After the usual 4… Nf6 5. Nc3, the most frequently played move is 5… e6 (Lines 305-306), while 5… Nc6 is the other reputable option for Black.

The old move 6. Nf3 has lost in popularity in recent years since the endgame arising after 4… Nf6 5. Nc3 Nc6 6. Nf3 Bg4 7. cxd5 Nxd5 8. Qb3 Bxf3 9. gxf3 e6 10. Qxb7 Nxd4 11. Bxb5+ Nxb5 12. Qc6+ Ke7 13. Qxb5 Qd7 14. Nxd5+ Qxd5 15. Qxd5 exd5 is generally considered to be harmless for Black.
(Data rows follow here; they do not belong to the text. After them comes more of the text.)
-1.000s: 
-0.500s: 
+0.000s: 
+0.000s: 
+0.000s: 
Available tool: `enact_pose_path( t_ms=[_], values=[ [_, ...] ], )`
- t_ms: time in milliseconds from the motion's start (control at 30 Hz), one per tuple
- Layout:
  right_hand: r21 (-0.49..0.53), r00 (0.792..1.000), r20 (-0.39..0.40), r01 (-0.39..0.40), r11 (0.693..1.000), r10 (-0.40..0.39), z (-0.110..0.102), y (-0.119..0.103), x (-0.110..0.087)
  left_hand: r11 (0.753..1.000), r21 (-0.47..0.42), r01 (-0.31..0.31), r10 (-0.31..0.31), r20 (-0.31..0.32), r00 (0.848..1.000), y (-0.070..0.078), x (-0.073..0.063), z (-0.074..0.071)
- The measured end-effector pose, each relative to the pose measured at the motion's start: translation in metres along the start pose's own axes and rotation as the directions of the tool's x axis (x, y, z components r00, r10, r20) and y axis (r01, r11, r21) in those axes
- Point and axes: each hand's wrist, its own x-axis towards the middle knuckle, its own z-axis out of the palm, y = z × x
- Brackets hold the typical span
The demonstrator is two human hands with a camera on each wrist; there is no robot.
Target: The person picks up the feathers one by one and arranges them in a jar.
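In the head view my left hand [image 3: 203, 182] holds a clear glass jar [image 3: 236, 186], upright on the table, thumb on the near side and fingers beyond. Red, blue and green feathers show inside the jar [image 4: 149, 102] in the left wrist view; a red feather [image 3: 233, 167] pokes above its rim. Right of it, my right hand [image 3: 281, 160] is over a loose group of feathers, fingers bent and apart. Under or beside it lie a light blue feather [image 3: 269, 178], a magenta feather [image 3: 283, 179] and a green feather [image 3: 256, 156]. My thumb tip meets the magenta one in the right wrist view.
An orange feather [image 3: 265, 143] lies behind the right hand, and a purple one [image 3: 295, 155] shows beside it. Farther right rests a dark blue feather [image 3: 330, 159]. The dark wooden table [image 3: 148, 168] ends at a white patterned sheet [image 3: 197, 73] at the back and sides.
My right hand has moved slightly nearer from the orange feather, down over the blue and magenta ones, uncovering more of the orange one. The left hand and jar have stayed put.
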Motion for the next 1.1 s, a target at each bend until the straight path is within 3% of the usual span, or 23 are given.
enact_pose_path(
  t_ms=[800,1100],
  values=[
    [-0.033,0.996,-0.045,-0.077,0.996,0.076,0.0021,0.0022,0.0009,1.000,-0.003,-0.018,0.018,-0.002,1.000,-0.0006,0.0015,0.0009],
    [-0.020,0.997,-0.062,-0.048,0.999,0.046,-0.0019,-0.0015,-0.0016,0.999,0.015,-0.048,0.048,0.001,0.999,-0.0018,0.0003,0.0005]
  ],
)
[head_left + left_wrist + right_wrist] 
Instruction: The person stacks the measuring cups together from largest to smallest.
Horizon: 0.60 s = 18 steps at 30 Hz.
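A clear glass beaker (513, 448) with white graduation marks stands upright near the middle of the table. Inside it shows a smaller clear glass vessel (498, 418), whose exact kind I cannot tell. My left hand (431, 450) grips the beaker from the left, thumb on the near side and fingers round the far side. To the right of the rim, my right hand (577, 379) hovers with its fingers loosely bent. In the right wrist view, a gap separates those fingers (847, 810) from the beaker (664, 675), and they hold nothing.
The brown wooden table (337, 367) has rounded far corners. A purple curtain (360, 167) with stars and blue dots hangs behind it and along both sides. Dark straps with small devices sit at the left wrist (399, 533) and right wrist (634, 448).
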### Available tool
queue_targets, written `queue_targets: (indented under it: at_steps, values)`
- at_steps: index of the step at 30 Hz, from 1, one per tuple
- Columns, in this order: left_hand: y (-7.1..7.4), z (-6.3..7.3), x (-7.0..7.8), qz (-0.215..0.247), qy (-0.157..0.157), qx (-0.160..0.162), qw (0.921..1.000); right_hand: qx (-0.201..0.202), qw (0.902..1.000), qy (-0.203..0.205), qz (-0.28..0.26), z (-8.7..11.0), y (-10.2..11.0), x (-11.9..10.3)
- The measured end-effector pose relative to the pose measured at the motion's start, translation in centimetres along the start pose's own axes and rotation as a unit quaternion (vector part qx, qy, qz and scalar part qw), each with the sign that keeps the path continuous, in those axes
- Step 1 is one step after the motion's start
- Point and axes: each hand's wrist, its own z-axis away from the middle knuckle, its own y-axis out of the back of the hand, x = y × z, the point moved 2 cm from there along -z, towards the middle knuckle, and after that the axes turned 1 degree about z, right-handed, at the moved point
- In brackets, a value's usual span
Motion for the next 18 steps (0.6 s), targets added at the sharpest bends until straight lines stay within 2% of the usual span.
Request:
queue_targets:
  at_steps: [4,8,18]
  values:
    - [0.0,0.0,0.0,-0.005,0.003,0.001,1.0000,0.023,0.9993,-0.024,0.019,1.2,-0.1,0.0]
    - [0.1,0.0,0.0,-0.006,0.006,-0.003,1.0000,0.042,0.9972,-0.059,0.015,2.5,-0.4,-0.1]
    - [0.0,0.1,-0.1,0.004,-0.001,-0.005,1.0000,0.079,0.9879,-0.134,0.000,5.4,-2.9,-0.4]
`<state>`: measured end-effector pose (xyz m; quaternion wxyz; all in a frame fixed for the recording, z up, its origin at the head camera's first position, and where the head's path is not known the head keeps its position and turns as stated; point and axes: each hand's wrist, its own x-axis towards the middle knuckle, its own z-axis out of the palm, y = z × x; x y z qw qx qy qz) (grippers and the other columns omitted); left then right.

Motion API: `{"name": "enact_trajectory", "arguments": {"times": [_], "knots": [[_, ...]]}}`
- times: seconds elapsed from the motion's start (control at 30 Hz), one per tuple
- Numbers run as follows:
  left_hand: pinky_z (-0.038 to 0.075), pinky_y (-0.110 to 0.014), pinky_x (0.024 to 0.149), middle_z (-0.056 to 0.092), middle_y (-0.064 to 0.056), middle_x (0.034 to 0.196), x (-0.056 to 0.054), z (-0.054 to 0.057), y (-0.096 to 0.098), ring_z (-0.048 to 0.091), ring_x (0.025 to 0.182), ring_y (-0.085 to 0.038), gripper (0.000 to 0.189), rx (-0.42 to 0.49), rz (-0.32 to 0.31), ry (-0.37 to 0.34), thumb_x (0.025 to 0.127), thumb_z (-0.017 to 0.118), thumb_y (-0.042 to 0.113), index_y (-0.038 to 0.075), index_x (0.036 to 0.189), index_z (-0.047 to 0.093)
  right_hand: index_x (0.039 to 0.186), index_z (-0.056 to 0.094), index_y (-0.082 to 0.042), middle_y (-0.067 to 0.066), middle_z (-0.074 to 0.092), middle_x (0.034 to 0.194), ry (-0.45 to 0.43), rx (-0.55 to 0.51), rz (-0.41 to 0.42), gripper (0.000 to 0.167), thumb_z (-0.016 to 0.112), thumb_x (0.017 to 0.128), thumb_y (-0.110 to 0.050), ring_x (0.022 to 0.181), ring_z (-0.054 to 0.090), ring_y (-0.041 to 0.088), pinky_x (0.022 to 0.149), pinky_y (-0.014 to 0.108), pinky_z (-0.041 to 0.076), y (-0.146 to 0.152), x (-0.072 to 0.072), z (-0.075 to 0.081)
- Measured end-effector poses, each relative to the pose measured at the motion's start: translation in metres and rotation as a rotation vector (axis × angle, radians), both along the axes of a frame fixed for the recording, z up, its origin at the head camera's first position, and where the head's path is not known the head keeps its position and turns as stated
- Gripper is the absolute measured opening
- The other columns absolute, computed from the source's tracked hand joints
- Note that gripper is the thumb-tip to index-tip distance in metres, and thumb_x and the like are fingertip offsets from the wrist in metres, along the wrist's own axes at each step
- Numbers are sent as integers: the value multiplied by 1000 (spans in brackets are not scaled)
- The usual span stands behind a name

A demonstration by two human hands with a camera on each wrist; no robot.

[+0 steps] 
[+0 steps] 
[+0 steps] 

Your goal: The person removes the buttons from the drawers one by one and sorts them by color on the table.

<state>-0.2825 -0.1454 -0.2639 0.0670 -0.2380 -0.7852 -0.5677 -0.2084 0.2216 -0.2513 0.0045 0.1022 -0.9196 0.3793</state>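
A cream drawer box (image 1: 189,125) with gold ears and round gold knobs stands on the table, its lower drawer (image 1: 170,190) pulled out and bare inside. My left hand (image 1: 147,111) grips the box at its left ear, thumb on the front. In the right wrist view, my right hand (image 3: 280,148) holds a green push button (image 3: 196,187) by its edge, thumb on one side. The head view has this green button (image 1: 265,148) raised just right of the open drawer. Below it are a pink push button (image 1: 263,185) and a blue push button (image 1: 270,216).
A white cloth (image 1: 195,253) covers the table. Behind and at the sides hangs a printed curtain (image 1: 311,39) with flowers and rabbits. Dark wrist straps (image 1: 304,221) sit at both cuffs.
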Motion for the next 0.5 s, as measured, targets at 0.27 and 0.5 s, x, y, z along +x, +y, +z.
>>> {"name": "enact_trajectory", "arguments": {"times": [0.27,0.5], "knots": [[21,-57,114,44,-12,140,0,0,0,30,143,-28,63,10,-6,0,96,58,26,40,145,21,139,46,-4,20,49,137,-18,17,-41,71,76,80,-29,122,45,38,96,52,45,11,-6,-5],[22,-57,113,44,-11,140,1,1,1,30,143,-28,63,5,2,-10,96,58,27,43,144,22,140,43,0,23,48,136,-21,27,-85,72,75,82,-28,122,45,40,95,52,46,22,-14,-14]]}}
Black has also a couple of ways to reach a promising position after 6. Bg5. Both the Carlsbad Line (6… e6) and the Czerniak Lines (6… Qa5) lead to satisfactory positions for Black, but moves 6… dxc4 and 6… Be6 have even higher reputation. The following two variations are critical in this opening line: 6… dxc4 7. Bxc4 h6 8. Bh4 Qxd4 9. Qxd4 Nxd4 10. O-O-O e5 and 6… Be6 7. Nf3 g6 8. Bxf6 exf6, in both cases with roughly equal chances.

[Diagram: Black to Move] A. Naiditsch – P. Eljanov, Sibenik 2010. Eljanov made a bad move and even lost the game in a couple of moves, though he could have obtained a decisive advantage. How can Black win the game in the diagrammed position?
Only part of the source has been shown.